Çevre hizmetimiz sırasında yaptığımız yolculuklar kolay değildi. Otobüs, tren, kamyon, kano ve küçük uçaklarla yolculuk ettik. Bir defasında, bölge gözetmeni olarak hizmet eden John McLenachan ve eşi Dorothy, iyi haberi duyurmak için gittiğimiz Kolombiya sınırı yakınındaki balıkçı köylerine yolculuğumuzda bize eşlik ettiler. Dıştan motoru olan bir kano ile yolculuk ettik. Hemen yanımızda kanoyla aynı büyüklükte olan köpekbalıkları yüzüyordu! Bizimle birlikte olan tecrübeli kılavuz bile köpekbalıklarının büyüklüğünü görünce telaşlandı ve kanoyu hemen kıyıya yaklaştırdı.

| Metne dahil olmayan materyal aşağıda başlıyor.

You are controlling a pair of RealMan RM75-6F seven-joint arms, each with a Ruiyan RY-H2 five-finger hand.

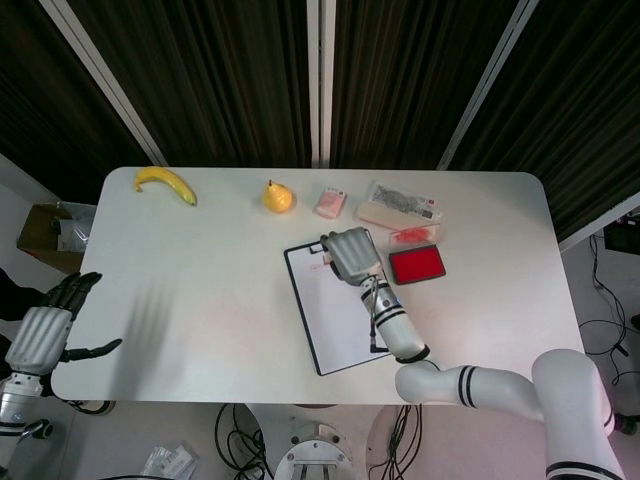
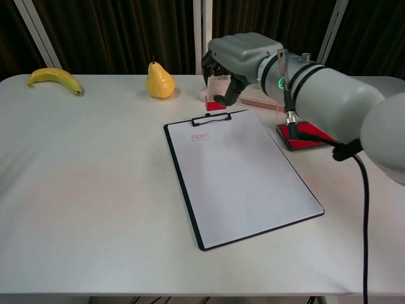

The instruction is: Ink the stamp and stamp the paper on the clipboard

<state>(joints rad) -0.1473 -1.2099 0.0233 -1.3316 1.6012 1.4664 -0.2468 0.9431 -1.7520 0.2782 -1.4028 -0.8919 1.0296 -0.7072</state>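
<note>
Right hand [image 2: 237, 60]: I had it lifted above the top edge of the clipboard, fingers wrapped round the stamp [image 2: 217, 95], red face downward and clear of the paper.

Left hand [image 1: 45, 328]: hung off the table's near-left corner, fingers spread, holding nothing.

Table [image 2: 82, 183]: white, carrying everything below.

Clipboard [image 2: 183, 183]: lay at centre, slightly skewed, clip at the far end.

Paper [image 2: 243, 174]: white sheet on the clipboard, one small red rectangular mark [image 2: 200, 137] near its top left corner, so the stamping looked done to me.

Ink pad [image 2: 305, 134]: open, red, just right of the clipboard.

Banana [image 2: 54, 78] and pear [image 2: 160, 81]: far side, well apart from the work.

Risk, as I judged it: the stamp's face looked wet, so lowering it carelessly over the sheet could leave a second mark or smear, and a loose grip could drop it onto the paper.
</note>
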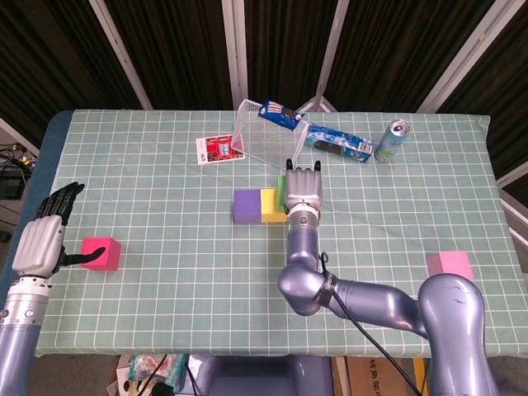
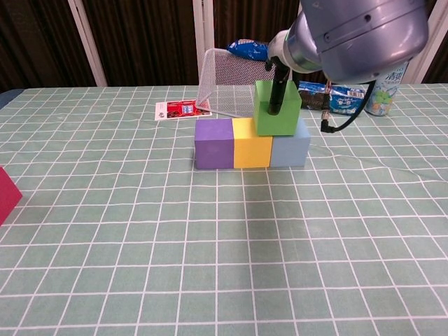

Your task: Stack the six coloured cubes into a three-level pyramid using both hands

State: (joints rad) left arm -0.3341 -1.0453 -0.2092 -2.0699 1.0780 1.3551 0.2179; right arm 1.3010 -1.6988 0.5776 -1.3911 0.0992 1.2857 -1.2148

Çevre hizmeti sırasında birçok zorlukla karşılaştık ancak harcadığımız emeğe fazlasıyla değdi. Bu sayede misafirperver, harika kardeşlerle tanıştık. Evinde kaldığımız ailelerin çoğu kendileri tek öğün yemek yeseler de bize üç öğün yememiz için ısrar ettiler. Ya da bize evde bulunan tek yatağı verip kendileri yerde yattılar. Eşim sık sık şöyle derdi: “Böyle değerli kardeşler, aslında ne kadar az şeyle geçinebileceğimizi fark etmemi sağlıyor.”

“Hiçbir Fırsatı Geri Çevirmek İstemiyoruz”

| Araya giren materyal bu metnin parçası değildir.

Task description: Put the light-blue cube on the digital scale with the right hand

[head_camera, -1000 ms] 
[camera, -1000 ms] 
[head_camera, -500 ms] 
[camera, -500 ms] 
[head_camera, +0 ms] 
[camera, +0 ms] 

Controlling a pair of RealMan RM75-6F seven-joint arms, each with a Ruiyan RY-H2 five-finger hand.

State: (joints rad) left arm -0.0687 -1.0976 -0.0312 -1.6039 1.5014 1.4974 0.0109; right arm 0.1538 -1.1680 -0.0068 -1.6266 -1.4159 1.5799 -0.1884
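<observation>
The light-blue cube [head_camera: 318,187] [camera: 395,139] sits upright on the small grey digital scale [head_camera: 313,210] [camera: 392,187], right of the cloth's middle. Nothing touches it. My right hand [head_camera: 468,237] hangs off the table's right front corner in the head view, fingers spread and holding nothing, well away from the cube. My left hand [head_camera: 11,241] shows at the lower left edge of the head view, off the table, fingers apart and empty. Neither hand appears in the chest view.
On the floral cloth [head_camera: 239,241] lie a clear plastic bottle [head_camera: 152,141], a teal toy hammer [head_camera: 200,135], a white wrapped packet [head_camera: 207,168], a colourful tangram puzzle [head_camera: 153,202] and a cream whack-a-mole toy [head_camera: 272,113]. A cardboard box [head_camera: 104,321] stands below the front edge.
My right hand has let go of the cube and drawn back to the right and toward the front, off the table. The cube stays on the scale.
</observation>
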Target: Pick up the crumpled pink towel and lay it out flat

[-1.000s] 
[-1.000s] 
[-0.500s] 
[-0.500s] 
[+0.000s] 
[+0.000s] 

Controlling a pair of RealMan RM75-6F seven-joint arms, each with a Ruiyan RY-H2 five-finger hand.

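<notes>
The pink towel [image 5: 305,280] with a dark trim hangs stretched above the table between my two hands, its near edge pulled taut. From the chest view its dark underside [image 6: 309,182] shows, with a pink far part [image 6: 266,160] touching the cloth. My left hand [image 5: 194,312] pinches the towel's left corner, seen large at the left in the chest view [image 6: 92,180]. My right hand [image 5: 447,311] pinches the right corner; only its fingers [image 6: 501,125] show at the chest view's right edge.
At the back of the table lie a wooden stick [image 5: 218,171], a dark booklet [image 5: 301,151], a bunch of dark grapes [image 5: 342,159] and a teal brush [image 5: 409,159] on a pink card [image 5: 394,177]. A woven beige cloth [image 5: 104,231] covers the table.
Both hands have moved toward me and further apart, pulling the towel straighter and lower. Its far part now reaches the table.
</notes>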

1960 yılında başka bir nimet daha tattık: Yehova’nın Şahitlerinin Guayaquil’deki Bürosunda hizmet etmek için davet edildik. Ben idari bölümde hizmet ederken Edith Büroya yakın bir cemaatin sahasında hizmet etti. Hiçbir zaman kendimi bir ofis çalışanı olarak görmemiştim ve bu iş için yetersiz olduğumu düşünüyordum, ancak İbraniler 13:21’in belirttiği gibi Tanrı bizi ‘Kendi isteğini yapmamız için her iyi şeyle donatıyor.’ İki yıl sonra, New York, Brooklyn’deki Beytel’de düzenlenecek olan on aylık Gilead kursuna davet edildim. O dönemde eşlerin tayin edildikleri yerde hizmetlerine devam etmesi isteniyordu. Brooklyn’den eşime bir mektup geldi. Ondan, kocasından on ay boyunca ayrı kalmayı kabul etmeye istekli olup olmadığını iyice düşünmesi isteniyordu.

Karşılık olarak Edith şöyle yazdı: “Eminim ki bu çok kolay olmayacak, ancak Yehova’nın karşılaştığımız tüm zorluklar karşısında bize kesinlikle destek olacağını biliyoruz. . . . . Önümüze konulan hiçbir hizmet ayrıcalığını ya da sorumluluklarımızı yerine getirmek için bizi daha yeterli kılacak hiçbir fırsatı geri çevirmek istemiyoruz.” Brooklyn’de kaldığım süre boyunca Edith’den her hafta mektup aldım.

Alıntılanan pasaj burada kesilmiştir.